§ **Required work**: For every entry below, give it back exactly and leave out any image.

§ **Data section**:
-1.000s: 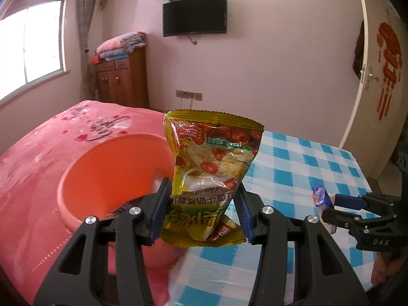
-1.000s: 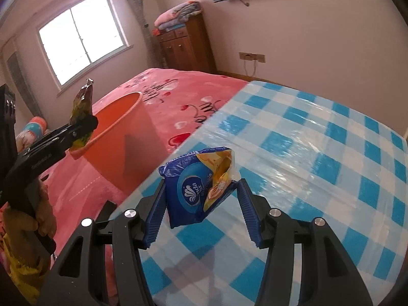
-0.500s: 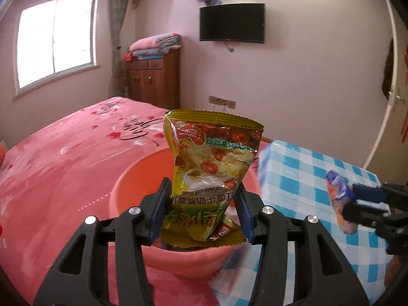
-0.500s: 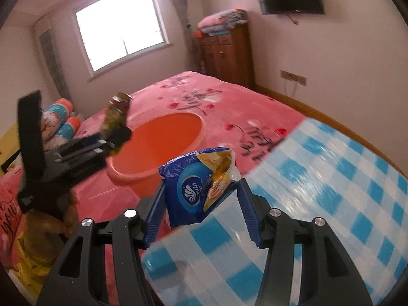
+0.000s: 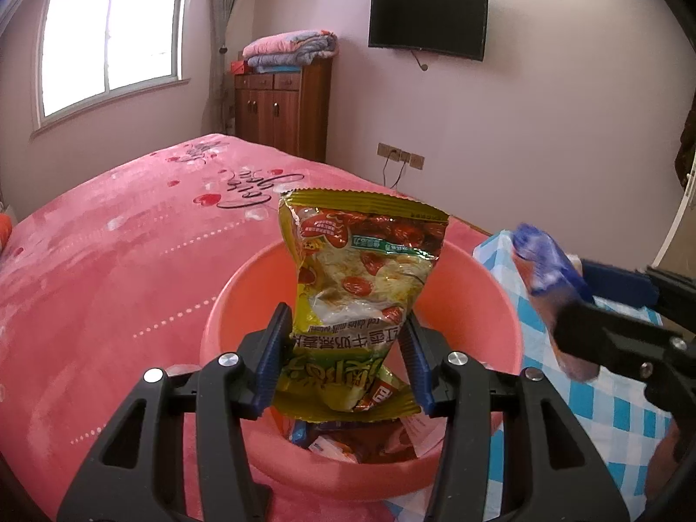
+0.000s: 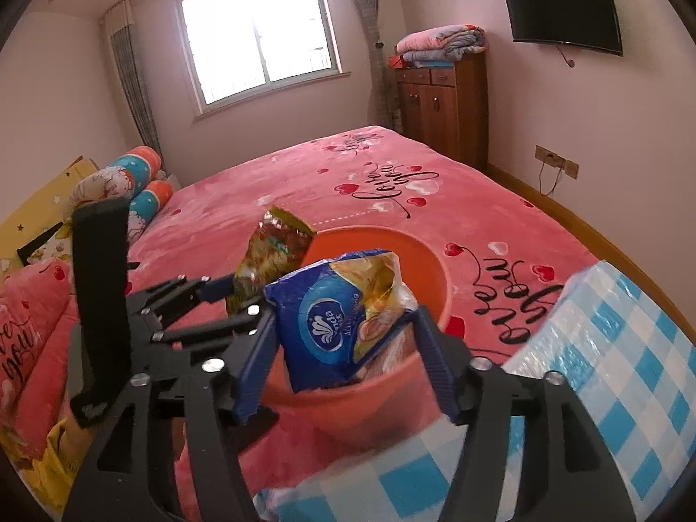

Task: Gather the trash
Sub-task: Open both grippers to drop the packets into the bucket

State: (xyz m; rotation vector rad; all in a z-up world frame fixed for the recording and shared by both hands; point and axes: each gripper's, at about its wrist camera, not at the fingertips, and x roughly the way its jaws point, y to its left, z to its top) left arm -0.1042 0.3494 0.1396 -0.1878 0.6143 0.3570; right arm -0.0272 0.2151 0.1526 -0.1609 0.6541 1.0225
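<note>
A yellow-green snack bag (image 5: 365,278) stands upright between the pads of my left gripper (image 5: 346,343), which is shut on its lower half; the jaws are opening. It hangs over the orange basin (image 5: 456,287), where other wrappers (image 5: 348,439) lie at the bottom. My right gripper (image 6: 346,317) has a blue packet (image 6: 330,326) between its pads, touching both, above the basin's near rim (image 6: 391,396); its jaws are opening too. In the right wrist view the left gripper (image 6: 235,300) holds the snack bag (image 6: 274,252) on the left. The left wrist view shows the right gripper (image 5: 565,296) and blurred packet (image 5: 539,261) at right.
The basin sits on a bed with a pink blanket (image 5: 130,261), next to a table with a blue checked cloth (image 6: 609,369). Pillows (image 6: 130,178) lie at the bed's head. A wooden cabinet (image 6: 443,108) stands by the far wall.
Both grippers swung from the checked table to above the basin, carrying their packets. The right gripper's jaws now stand a little wider around the blue packet.
</note>
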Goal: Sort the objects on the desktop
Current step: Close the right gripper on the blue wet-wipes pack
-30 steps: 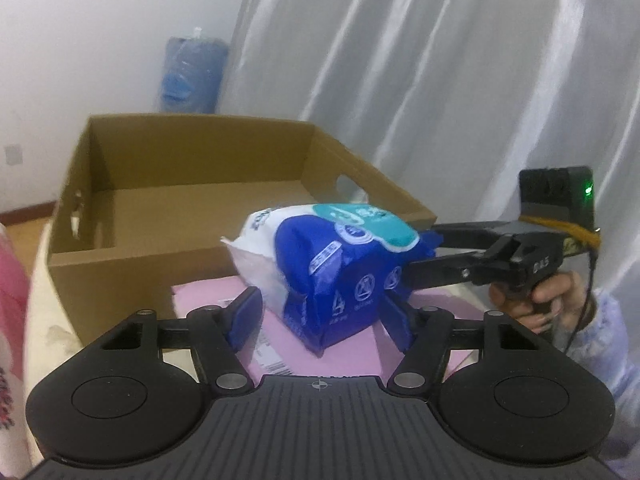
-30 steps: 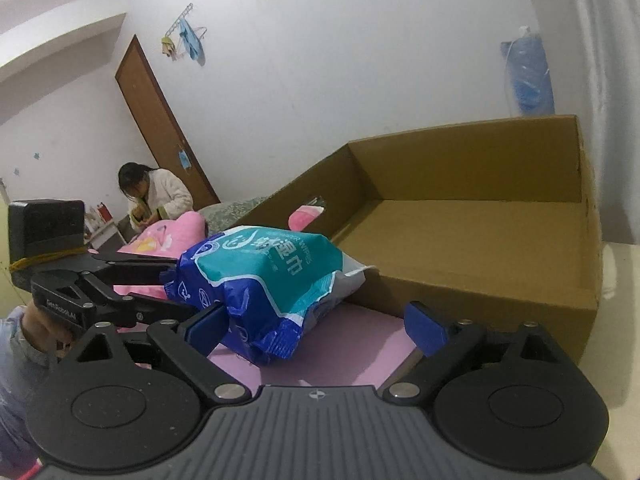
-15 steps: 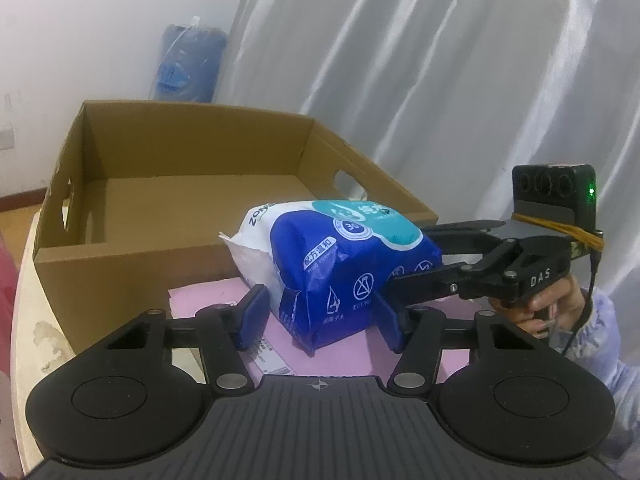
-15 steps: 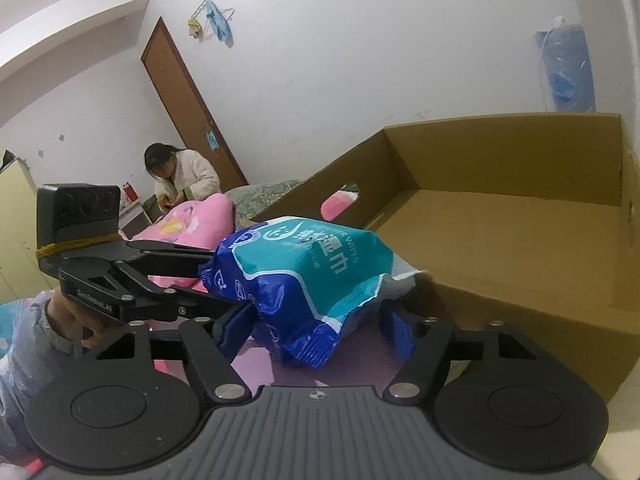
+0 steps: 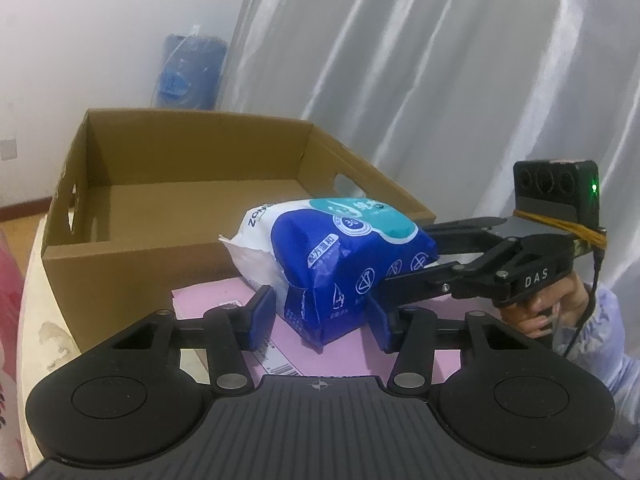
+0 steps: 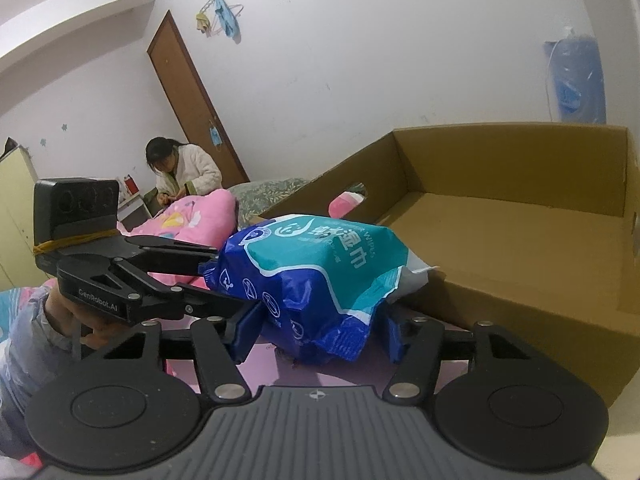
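A blue and teal wet-wipes pack [image 5: 340,256] is held between both grippers, just in front of the near wall of an open cardboard box [image 5: 132,256]. My left gripper [image 5: 320,316] is shut on the pack's near end, its blue pads pressing both sides. My right gripper [image 6: 316,330] is shut on the pack [image 6: 320,276] from the other side. In the left wrist view the right gripper's fingers [image 5: 416,284] reach in from the right. The box [image 6: 500,240] holds nothing that I can see.
A pink sheet [image 5: 208,300] with a printed label lies on the table under the pack. A blue water jug [image 5: 188,72] stands behind the box. A person [image 6: 180,172] sits beside pink bedding [image 6: 192,216] at the far left. White curtains [image 5: 440,80] hang at the right.
Both grippers have closed in on the wipes pack, the right one from wide open. The pack has shifted slightly toward the box wall.
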`<control>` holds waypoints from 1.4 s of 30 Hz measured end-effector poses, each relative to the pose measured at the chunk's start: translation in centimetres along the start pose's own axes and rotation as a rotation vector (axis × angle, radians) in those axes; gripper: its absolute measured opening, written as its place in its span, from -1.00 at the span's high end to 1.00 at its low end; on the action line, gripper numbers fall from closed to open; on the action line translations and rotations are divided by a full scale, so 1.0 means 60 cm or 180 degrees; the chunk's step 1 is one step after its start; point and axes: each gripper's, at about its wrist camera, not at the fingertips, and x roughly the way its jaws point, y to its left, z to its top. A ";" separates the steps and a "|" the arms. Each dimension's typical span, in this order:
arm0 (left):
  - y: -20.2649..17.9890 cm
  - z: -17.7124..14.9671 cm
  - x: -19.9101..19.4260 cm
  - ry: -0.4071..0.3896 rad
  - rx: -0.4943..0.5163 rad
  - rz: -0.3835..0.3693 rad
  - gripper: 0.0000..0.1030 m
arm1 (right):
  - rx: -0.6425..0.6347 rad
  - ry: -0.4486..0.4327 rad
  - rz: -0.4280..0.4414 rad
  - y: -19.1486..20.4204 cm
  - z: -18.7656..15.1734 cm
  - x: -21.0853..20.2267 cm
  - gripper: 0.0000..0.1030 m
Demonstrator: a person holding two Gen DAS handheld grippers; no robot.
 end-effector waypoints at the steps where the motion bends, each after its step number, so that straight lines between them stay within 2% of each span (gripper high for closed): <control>1: 0.000 0.000 0.000 0.0001 0.0005 0.0004 0.06 | -0.0012 -0.0005 -0.0006 0.001 0.001 0.000 -0.24; 18: -0.005 0.002 -0.004 -0.0122 0.0005 0.0046 0.08 | -0.0076 -0.0108 -0.0026 0.004 0.011 0.008 -0.24; 42: -0.011 0.022 -0.051 -0.0369 0.0090 0.0165 0.08 | -0.0252 -0.0228 0.0080 0.030 0.035 0.002 -0.24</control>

§ **Result of this task**:
-1.000s: 
-1.000s: 
-0.500s: 
-0.500s: 
+0.000s: 
+0.000s: 

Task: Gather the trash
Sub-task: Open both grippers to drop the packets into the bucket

State: (xyz m; rotation vector rad; all in a z-up world frame fixed for the recording and shared by both hands; point and axes: each gripper's, at about its wrist camera, not at the fingertips, and x roughly the way its jaws point, y to its left, z to its top) left arm -0.1042 0.3494 0.1396 -0.1878 0.6143 0.3570; right arm -0.0272 0.2151 0.1526 -0.1609 0.6541 1.0225
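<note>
A yellow-green snack bag (image 5: 365,278) stands upright between the pads of my left gripper (image 5: 346,343), which is shut on its lower half; the jaws are opening. It hangs over the orange basin (image 5: 456,287), where other wrappers (image 5: 348,439) lie at the bottom. My right gripper (image 6: 346,317) has a blue packet (image 6: 330,326) between its pads, touching both, above the basin's near rim (image 6: 391,396); its jaws are opening too. In the right wrist view the left gripper (image 6: 235,300) holds the snack bag (image 6: 274,252) on the left. The left wrist view shows the right gripper (image 5: 565,296) and blurred packet (image 5: 539,261) at right.
The basin sits on a bed with a pink blanket (image 5: 130,261), next to a table with a blue checked cloth (image 6: 609,369). Pillows (image 6: 130,178) lie at the bed's head. A wooden cabinet (image 6: 443,108) stands by the far wall.
Both grippers swung from the checked table to above the basin, carrying their packets. The right gripper's jaws now stand a little wider around the blue packet.
</note>
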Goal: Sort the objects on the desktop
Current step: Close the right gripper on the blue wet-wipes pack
-30 steps: 
-30 steps: 
-15 steps: 
-15 steps: 
+0 steps: 
+0 steps: 
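A blue and teal wet-wipes pack [image 5: 340,256] is held between both grippers, just in front of the near wall of an open cardboard box [image 5: 132,256]. My left gripper [image 5: 320,316] is shut on the pack's near end, its blue pads pressing both sides. My right gripper [image 6: 316,330] is shut on the pack [image 6: 320,276] from the other side. In the left wrist view the right gripper's fingers [image 5: 416,284] reach in from the right. The box [image 6: 500,240] holds nothing that I can see.
A pink sheet [image 5: 208,300] with a printed label lies on the table under the pack. A blue water jug [image 5: 188,72] stands behind the box. A person [image 6: 180,172] sits beside pink bedding [image 6: 192,216] at the far left. White curtains [image 5: 440,80] hang at the right.
Both grippers have closed in on the wipes pack, the right one from wide open. The pack has shifted slightly toward the box wall.
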`<control>` holds waypoints from 1.4 s of 30 Hz measured end-effector poses, each relative to the pose measured at the chunk's start: translation in centimetres along the start pose's own axes and rotation as a rotation vector (axis × angle, radians) in those axes; gripper: its absolute measured opening, written as its place in its span, from -1.00 at the span's high end to 1.00 at its low end; on the action line, gripper numbers fall from closed to open; on the action line translations and rotations are divided by a full scale, so 1.0 means 60 cm or 180 degrees; the chunk's step 1 is one step after its start; point and axes: each gripper's, at about its wrist camera, not at the fingertips, and x roughly the way its jaws point, y to its left, z to its top. A ";" separates the steps and a "|" the arms. Each dimension's typical span, in this order:
arm0 (left):
  - y: -20.2649..17.9890 cm
  - z: -17.7124..14.9671 cm
  - x: -19.9101..19.4260 cm
  - ry: -0.4071..0.3896 rad
  - rx: -0.4943..0.5163 rad
  - rz: -0.3835..0.3693 rad
  - gripper: 0.0000..0.1030 m
arm1 (right):
  - rx: -0.6425..0.6347 rad
  - ry: -0.4486..0.4327 rad
  - rz: -0.4280..0.4414 rad
  - y: -19.1486..20.4204 cm
  - z: -18.7656..15.1734 cm
  - x: -21.0853..20.2267 cm
  - gripper: 0.0000..0.1030 m
Demonstrator: a person holding two Gen DAS handheld grippers; no robot.
 end-effector waypoints at the steps where the motion bends, each after its step number, so that straight lines between them stay within 2% of each span (gripper high for closed): <control>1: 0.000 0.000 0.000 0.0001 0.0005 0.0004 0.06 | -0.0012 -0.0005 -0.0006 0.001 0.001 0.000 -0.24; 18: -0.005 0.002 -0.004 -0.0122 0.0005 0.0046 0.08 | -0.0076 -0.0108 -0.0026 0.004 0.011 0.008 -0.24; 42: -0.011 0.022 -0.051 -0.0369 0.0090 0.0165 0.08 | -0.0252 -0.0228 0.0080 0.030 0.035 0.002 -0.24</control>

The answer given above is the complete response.